How to train a model to predict curation labels
===============================================

A full tutorial for model-based curation can be found `here <https://spikeinterface.readthedocs.io/en/latest/tutorials/curation/plot_2_train_a_model.html>`_.

Here, we assume that you have:

* Two SortingAnalyzers called ``analyzer_1`` and
  ``analyzer_2``, and have calculated some template and quality metrics for both
* Manually curated labels for the units in each analyzer, in lists called
  ``analyzer_1_labels`` and ``analyzer_2_labels``. If you have used phy, the lists can
  be accessed using ``curated_labels = analyzer.sorting.get_property("quality")``.

With these objects calculated, you can train a model as follows

.. code::

    from spikeinterface.curation import train_model

    analyzer_list = [analyzer_1, analyzer_2]
    labels_list = [analyzer_1_labels, analyzer_2_labels]
    output_folder = "/path/to/output_folder"

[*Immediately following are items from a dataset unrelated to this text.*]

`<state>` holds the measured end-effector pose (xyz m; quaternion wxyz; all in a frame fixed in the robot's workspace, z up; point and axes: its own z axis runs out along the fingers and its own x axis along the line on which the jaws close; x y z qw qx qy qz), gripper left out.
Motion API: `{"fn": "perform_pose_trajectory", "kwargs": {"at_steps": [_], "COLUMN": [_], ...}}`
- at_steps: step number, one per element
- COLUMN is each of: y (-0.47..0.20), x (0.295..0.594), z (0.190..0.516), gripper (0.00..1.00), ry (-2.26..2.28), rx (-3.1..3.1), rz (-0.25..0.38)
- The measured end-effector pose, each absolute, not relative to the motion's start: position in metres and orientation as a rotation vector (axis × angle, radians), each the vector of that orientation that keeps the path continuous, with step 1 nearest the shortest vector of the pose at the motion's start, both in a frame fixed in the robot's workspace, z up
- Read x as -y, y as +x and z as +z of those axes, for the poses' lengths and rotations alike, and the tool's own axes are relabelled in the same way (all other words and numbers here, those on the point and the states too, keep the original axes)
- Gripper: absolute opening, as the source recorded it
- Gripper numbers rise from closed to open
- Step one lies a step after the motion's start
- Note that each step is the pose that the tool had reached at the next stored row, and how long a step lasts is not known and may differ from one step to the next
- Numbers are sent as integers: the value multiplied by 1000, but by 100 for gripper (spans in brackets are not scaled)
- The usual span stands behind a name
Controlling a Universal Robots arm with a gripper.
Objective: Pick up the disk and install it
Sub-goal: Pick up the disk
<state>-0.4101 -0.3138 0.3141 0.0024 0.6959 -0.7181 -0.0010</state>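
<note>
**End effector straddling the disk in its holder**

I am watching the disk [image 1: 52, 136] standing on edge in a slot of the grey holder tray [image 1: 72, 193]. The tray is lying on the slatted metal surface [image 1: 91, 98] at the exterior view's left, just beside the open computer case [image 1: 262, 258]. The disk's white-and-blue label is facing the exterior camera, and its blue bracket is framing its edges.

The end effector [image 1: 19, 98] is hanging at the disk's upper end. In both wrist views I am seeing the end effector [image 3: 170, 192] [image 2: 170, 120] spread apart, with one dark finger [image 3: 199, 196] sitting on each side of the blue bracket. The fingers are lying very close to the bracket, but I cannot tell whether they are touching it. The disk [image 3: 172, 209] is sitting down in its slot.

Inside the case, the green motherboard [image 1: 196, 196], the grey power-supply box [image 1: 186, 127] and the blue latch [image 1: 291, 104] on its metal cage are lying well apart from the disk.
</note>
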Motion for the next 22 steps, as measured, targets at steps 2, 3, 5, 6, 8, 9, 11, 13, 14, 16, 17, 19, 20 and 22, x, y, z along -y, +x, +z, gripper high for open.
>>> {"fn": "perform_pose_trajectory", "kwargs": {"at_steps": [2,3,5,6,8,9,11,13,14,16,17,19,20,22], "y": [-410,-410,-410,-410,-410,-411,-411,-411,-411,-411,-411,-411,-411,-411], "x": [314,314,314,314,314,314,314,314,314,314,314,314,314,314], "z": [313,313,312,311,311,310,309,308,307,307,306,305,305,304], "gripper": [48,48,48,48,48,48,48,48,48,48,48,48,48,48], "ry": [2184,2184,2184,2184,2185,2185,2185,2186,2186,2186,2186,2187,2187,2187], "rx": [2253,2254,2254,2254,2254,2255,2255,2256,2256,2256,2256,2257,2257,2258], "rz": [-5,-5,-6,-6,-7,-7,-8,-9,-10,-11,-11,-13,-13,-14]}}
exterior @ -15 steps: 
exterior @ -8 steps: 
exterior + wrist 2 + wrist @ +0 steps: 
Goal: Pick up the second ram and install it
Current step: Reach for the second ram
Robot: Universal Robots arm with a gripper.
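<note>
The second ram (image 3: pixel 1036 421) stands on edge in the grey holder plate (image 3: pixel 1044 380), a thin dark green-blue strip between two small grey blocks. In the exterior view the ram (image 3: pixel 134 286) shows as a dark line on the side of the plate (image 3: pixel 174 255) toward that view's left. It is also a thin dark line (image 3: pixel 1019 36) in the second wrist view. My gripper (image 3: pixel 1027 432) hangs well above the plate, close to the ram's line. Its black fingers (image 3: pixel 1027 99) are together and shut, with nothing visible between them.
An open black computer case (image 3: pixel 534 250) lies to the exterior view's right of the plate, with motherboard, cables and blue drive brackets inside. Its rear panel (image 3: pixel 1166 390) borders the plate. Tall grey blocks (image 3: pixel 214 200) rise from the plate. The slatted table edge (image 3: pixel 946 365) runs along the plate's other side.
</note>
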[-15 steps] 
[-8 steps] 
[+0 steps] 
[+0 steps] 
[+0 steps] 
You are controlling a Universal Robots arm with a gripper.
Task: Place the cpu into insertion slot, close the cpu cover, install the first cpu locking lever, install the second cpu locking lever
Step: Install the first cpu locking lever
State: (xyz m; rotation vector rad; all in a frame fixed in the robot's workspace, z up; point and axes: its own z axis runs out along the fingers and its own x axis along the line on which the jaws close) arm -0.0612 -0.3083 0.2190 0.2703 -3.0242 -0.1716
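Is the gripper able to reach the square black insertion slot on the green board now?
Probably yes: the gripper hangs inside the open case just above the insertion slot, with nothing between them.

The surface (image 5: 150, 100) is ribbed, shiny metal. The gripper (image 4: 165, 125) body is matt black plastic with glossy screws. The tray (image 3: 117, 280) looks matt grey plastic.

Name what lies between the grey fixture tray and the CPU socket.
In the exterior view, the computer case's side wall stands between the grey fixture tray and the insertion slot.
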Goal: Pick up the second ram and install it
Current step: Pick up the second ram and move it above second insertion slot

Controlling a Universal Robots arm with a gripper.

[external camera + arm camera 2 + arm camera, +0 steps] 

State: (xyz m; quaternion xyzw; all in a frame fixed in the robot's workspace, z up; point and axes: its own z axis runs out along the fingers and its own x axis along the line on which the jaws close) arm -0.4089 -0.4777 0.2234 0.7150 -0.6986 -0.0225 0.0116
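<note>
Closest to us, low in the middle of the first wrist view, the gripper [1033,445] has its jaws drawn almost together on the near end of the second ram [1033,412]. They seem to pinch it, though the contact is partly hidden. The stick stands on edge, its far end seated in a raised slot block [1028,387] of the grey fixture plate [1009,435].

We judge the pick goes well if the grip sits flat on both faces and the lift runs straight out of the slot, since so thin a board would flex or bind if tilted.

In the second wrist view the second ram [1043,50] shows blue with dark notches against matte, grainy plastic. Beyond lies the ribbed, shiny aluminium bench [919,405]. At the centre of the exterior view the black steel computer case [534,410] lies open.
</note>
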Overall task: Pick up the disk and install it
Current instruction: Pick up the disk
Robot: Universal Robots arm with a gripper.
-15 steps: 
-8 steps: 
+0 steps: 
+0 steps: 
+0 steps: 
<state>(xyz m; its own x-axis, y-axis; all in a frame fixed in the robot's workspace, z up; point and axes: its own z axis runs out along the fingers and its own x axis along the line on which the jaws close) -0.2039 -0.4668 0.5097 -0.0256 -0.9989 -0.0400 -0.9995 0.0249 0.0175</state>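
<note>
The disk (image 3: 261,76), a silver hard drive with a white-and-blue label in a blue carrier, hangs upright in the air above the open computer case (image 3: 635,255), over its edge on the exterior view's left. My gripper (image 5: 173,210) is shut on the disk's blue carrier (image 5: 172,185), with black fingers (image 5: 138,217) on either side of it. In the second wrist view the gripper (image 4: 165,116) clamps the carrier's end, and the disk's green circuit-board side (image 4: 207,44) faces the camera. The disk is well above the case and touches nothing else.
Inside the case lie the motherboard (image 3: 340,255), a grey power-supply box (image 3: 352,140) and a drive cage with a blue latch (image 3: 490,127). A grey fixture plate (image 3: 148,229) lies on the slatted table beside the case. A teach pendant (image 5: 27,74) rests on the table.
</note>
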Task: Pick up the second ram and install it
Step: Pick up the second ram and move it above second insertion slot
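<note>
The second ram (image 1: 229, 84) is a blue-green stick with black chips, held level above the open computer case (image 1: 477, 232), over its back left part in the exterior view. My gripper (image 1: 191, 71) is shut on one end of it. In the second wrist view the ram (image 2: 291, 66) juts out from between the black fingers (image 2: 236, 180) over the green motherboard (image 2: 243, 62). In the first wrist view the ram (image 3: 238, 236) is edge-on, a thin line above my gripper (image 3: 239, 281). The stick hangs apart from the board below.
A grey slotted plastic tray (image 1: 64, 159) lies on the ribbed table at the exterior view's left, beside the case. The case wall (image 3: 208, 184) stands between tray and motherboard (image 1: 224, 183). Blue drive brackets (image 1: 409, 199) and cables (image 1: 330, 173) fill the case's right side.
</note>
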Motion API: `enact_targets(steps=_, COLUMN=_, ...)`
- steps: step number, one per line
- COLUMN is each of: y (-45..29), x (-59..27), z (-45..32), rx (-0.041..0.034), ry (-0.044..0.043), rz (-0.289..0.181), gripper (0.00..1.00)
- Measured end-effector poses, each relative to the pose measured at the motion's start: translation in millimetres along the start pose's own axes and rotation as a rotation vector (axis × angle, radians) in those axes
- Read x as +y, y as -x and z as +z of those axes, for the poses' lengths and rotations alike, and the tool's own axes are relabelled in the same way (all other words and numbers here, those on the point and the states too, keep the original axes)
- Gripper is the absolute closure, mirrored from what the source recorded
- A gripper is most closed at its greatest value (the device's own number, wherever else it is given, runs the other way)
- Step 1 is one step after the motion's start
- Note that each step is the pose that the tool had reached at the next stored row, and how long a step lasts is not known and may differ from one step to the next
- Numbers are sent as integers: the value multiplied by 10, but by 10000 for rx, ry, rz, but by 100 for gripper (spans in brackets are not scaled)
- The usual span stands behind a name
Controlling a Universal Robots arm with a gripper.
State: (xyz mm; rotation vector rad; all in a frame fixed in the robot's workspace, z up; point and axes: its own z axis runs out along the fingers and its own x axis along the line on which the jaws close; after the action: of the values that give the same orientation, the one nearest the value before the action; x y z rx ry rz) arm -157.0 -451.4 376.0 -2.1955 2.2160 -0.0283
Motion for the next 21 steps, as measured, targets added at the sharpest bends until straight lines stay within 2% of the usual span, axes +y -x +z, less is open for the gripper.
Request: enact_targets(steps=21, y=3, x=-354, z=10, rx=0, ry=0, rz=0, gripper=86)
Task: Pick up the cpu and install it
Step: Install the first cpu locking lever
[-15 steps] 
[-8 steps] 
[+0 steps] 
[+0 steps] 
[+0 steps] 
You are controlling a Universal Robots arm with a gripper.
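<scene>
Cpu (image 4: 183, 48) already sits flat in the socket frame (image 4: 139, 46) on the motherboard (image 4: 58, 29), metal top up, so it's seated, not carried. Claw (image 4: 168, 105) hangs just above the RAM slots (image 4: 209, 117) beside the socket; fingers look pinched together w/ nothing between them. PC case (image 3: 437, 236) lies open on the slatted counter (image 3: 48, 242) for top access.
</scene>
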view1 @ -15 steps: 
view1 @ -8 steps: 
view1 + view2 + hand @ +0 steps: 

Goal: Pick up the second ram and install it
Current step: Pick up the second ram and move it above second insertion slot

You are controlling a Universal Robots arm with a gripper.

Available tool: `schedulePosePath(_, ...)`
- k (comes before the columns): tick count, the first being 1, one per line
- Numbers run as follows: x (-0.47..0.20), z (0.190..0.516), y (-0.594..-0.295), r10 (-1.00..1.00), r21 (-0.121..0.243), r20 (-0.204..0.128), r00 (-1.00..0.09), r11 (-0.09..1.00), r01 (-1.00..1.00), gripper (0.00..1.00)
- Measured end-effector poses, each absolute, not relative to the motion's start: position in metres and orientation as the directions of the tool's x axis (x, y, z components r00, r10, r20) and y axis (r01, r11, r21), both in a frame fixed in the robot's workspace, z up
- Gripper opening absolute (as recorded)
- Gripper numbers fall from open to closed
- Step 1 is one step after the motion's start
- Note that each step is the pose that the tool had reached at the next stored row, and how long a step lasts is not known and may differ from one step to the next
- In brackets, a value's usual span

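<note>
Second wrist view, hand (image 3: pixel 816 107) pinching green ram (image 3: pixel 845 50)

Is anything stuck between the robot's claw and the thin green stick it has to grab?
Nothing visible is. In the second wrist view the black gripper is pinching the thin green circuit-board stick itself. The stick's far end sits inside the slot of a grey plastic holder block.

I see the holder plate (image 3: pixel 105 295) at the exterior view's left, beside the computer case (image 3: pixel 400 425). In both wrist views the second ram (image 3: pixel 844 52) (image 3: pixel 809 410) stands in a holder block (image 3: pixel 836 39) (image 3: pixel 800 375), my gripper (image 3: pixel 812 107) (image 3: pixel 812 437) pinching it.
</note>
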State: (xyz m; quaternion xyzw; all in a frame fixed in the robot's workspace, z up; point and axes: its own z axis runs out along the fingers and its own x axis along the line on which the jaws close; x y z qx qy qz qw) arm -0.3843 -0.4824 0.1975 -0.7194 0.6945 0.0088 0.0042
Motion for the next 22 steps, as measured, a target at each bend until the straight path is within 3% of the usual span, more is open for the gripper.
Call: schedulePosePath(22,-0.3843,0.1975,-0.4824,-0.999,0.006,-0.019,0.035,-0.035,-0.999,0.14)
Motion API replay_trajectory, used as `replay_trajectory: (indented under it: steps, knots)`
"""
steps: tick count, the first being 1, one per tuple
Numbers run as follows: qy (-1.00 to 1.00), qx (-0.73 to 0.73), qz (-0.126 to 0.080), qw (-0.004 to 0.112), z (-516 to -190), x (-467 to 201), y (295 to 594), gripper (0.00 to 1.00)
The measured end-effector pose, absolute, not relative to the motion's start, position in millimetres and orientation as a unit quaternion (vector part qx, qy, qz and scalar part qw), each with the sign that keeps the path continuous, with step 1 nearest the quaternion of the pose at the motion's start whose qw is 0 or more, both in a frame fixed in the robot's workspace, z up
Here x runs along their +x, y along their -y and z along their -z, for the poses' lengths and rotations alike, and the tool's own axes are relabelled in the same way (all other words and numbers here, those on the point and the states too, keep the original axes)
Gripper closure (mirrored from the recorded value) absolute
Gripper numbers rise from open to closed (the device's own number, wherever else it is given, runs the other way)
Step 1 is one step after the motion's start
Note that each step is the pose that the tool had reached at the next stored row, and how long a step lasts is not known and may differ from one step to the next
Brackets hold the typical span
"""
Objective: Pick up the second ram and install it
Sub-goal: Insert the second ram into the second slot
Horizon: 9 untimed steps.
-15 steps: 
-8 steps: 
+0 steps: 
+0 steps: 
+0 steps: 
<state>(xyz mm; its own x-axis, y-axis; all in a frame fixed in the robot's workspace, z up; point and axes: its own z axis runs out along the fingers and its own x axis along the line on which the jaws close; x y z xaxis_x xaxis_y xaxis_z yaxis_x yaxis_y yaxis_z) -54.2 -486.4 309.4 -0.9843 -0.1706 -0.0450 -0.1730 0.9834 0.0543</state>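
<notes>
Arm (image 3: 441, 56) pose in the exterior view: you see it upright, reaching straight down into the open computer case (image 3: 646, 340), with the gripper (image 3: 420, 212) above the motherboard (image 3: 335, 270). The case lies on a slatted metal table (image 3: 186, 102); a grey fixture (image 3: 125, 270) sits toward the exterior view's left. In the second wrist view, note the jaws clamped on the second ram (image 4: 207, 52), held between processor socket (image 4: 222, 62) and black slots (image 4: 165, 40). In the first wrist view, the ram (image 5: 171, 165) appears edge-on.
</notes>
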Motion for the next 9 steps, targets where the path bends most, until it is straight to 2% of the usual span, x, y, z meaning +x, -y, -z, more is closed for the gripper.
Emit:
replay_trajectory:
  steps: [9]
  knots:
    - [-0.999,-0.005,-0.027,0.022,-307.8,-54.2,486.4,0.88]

    trainer = train_model(
        mode="analyzers",
        labels=labels_list,
        analyzers=analyzer_list,
        output_folder=output_folder,
        metric_names=None, # Set if you want to use a subset of metrics, defaults to all calculated quality and template metrics
        imputation_strategies=None, # Default is all available imputation strategies
        scaling_techniques=None, # Default is all available scaling techniques
        classifiers=None, # Defaults to Random Forest classifier only - we usually find this gives the best results, but a range of classifiers is available
        seed=None, # Set a seed for reproducibility
    )


The trainer tries several models and chooses the most accurate one. This model and
some metadata are stored in the ``output_folder``, which can later be loaded using the
``load_model`` function (`more details <https://spikeinterface.readthedocs.io/en/latest/tutorials/curation/plot_1_automated_curation.html#download-a-pretrained-model>`_).
We can also access the model, which is an sklearn ``Pipeline``, from the trainer object

.. code::

    best_model = trainer.best_pipeline


The training function can also be run in “csv” mode, if you prefer to
store metrics in as .csv files. If the target labels are stored as a column in
the file, you can point to these with the ``target_label`` parameter

.. code::

    trainer = train_model(
        mode="csv",
        metrics_paths = ["/path/to/csv_file_1", "/path/to/csv_file_2"],
        target_label = "my_label",
        output_folder=output_folder,
    )